Pod Picks for Sept. 5, 2013

September 4, 2013 

This week we recommend a grab-bag of fresh sounds which you can download (legally, of course) or stream to your personal media device.

“Q.U.E.E.N.” by Janelle Monae featuring Erykah Badu

Monae has been part of some big collaborations in the past, most notably with Outkast and on Fun’s Grammy nominated “We are Young.” But now it’s Monae’s turn for people to be featured on her songs, and her upcoming album “The Electric Lady” has some big name guest stars – Prince, Esperanza Spalding and this single with Badu. A big funk and soul song with plenty of space to get playful, Badu’s small contribution to the song fits right in as Monae makes bold statements and roams around the groove like she was born in it. She’s an artist who can plug retro sounds into a new energy source and make the whole thing bristle with excitement.

“Bagboy” by The Pixies

The impact of the Pixies is undeniable. Anyone who’s heard the Pixies will tell you that the band’s two late ’80s albums, “Surfer Rosa” and “Doolittle,” helped steer the direction of music through grunge and the punk-pop movement that would follow.
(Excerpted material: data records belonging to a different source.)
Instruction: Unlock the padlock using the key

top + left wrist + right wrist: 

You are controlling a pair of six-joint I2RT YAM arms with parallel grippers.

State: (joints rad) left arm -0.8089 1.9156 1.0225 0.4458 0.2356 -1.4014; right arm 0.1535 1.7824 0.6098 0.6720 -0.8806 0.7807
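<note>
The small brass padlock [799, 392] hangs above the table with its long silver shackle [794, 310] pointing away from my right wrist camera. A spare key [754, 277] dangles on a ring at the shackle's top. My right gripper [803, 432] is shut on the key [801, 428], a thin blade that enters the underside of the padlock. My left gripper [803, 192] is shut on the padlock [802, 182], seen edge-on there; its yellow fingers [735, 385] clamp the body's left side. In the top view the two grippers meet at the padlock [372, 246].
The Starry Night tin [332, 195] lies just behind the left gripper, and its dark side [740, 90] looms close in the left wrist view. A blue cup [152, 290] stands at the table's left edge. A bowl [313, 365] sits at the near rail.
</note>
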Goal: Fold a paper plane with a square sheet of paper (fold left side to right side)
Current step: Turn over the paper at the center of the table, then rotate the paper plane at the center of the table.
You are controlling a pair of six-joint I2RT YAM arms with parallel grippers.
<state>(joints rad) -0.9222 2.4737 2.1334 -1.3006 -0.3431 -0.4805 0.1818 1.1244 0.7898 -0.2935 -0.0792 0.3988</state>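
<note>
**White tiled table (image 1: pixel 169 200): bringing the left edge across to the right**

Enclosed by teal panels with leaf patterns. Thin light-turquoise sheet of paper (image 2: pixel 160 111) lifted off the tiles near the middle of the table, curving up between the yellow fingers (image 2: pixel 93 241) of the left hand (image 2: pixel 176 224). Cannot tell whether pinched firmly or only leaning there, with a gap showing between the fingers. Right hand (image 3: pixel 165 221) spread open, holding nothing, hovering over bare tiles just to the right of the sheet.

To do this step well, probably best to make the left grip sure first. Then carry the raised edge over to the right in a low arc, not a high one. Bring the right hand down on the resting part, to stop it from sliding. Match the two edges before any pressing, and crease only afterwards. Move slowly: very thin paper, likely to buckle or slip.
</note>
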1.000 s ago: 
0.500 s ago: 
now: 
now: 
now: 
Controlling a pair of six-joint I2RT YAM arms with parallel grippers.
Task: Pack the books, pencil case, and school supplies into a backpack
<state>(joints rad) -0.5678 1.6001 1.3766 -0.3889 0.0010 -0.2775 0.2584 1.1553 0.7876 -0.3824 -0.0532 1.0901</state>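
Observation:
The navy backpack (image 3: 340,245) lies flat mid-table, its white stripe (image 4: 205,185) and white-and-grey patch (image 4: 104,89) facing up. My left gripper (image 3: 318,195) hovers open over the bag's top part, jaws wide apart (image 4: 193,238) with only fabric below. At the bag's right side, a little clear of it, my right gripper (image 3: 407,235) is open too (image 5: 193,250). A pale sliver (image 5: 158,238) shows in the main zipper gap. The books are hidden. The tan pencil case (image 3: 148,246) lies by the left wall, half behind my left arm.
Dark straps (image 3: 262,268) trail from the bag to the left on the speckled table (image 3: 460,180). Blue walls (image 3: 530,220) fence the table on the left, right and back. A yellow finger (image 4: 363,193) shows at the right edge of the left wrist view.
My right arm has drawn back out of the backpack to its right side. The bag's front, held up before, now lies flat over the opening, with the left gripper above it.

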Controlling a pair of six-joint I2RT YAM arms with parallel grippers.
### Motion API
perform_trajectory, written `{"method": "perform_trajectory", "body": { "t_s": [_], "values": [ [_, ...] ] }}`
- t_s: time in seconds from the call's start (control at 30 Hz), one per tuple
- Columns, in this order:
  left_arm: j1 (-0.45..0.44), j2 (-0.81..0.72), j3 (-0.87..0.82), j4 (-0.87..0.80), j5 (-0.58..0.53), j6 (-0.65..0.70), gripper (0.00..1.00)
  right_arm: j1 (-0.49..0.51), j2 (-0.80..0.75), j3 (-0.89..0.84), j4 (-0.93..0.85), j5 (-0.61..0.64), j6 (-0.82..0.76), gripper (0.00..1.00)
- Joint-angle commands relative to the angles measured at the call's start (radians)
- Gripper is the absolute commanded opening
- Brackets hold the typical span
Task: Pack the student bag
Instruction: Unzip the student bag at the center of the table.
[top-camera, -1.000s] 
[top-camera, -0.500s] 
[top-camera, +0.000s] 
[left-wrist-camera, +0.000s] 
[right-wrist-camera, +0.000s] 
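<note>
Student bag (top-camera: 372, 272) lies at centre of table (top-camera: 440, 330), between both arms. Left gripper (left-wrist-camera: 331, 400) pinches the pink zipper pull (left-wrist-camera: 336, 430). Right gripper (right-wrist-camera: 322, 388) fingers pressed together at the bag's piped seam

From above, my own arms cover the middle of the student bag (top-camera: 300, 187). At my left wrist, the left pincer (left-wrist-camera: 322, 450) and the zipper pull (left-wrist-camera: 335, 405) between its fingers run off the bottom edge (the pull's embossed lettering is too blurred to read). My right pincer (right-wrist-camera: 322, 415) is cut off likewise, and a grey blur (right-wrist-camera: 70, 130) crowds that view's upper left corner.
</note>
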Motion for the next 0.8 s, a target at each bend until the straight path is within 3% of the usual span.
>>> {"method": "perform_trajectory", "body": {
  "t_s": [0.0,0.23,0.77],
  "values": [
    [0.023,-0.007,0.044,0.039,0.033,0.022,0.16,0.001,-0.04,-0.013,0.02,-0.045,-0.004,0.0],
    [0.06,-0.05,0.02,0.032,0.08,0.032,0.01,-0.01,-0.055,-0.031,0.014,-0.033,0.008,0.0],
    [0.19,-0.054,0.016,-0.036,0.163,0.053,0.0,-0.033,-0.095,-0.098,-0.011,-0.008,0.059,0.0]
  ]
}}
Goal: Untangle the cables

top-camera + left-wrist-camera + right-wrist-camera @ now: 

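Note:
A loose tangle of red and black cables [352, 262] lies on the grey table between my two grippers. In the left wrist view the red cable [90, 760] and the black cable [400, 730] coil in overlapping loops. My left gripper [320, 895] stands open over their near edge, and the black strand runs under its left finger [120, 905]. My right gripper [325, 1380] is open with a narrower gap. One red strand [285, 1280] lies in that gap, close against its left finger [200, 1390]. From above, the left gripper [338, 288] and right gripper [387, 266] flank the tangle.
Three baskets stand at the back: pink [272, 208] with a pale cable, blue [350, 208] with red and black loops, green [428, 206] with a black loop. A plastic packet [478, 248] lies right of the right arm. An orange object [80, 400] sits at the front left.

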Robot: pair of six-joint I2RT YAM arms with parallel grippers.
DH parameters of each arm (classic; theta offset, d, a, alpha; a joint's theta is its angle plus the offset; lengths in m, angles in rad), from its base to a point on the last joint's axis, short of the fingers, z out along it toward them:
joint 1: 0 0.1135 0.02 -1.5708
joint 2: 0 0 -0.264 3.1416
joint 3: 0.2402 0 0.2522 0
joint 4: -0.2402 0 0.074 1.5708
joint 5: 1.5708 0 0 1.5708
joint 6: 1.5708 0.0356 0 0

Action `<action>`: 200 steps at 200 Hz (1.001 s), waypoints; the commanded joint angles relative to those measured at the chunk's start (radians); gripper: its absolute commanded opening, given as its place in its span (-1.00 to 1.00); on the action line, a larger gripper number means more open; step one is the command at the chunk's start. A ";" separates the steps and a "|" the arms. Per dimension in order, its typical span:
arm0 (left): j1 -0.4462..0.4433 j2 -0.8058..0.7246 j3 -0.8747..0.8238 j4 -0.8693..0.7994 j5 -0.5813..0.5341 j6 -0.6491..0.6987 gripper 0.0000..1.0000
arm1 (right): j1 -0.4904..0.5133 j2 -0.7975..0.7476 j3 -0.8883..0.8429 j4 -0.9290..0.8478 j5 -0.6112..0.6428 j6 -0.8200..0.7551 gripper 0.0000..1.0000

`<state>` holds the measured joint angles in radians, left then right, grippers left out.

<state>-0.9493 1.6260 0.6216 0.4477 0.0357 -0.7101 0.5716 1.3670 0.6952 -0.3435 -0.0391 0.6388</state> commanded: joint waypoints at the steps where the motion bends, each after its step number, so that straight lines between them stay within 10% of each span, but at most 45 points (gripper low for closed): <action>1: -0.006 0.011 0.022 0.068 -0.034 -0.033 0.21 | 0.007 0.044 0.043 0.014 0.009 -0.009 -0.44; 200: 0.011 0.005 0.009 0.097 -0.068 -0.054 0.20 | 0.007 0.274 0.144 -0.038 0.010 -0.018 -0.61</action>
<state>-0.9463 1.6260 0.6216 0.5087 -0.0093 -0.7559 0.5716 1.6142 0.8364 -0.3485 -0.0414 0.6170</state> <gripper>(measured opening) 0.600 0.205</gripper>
Led by guitarist/vocalist Black Francis (aka Frank Black), the band has broken up and reunited and now it seems bassist/vocalist/co-founder Kim Deal has quit the band once again. But the Pixies are still fluttering about, replacing Deal with various players and releasing this song as a free download on its Web site. It’s exactly what you’d expect from the band – Francis yelling out verses over a squalling, distorted guitar and a repeated chant. Eventually, it comes together in a crunchy, almost funky bridge with the band mimicking Deal’s vocals. Deal or no Deal, it feels authentic.

“Sun Medallion” by King Tuff

This guy is one of those weird phenomena where his small conglomerate of faithful fans get a win/win. Win No. 1, he recently was signed to Sub Pop Records and released his second album where he added layers to his lo-fi Dylanesque sound. Win No. 2, his old label, Burger Records, is rereleasing his debut album, “Was Dead.” So those faithful fans could stop tossing hundreds of dollars at eBay to get it on vinyl. This song is one of those re-released tracks. It stutters and stops and starts again before getting into a tale of making it on the streets and finding a style in the grunge and grit of just getting by.